▶ [Assignment] Scan the listing below. Report each line that includes "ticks".

▶ [Data extract]
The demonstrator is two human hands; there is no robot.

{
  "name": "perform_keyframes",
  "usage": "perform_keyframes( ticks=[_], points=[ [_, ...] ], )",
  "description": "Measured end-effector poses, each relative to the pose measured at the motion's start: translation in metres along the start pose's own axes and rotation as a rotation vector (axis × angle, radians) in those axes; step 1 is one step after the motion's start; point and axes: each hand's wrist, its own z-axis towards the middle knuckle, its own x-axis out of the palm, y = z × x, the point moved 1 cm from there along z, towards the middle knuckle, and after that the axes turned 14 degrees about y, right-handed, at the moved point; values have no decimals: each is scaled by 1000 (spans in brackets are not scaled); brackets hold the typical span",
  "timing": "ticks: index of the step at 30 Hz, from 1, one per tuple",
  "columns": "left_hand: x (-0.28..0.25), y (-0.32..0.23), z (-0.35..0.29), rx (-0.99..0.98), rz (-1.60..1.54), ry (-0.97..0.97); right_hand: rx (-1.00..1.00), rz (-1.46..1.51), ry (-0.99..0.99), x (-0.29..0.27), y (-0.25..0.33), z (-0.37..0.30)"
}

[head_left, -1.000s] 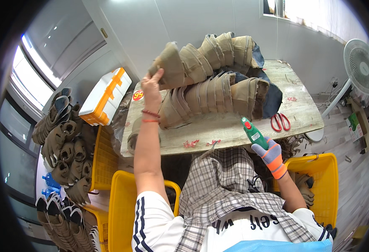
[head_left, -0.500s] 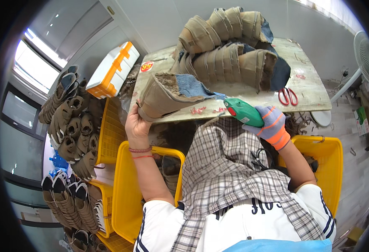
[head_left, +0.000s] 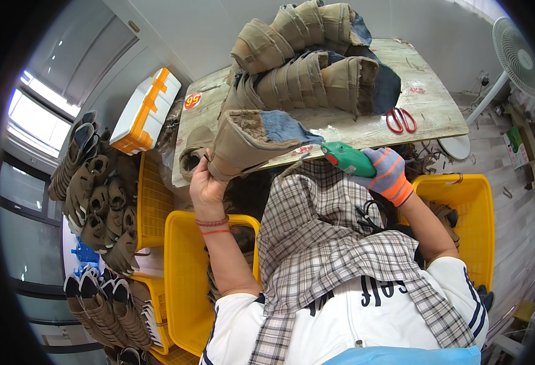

▶ [Answer section]
  "usage": "perform_keyframes( ticks=[_], points=[ [_, ...] ], )",
  "timing": "ticks: index of the step at 30 Hz, from 1, one per tuple",

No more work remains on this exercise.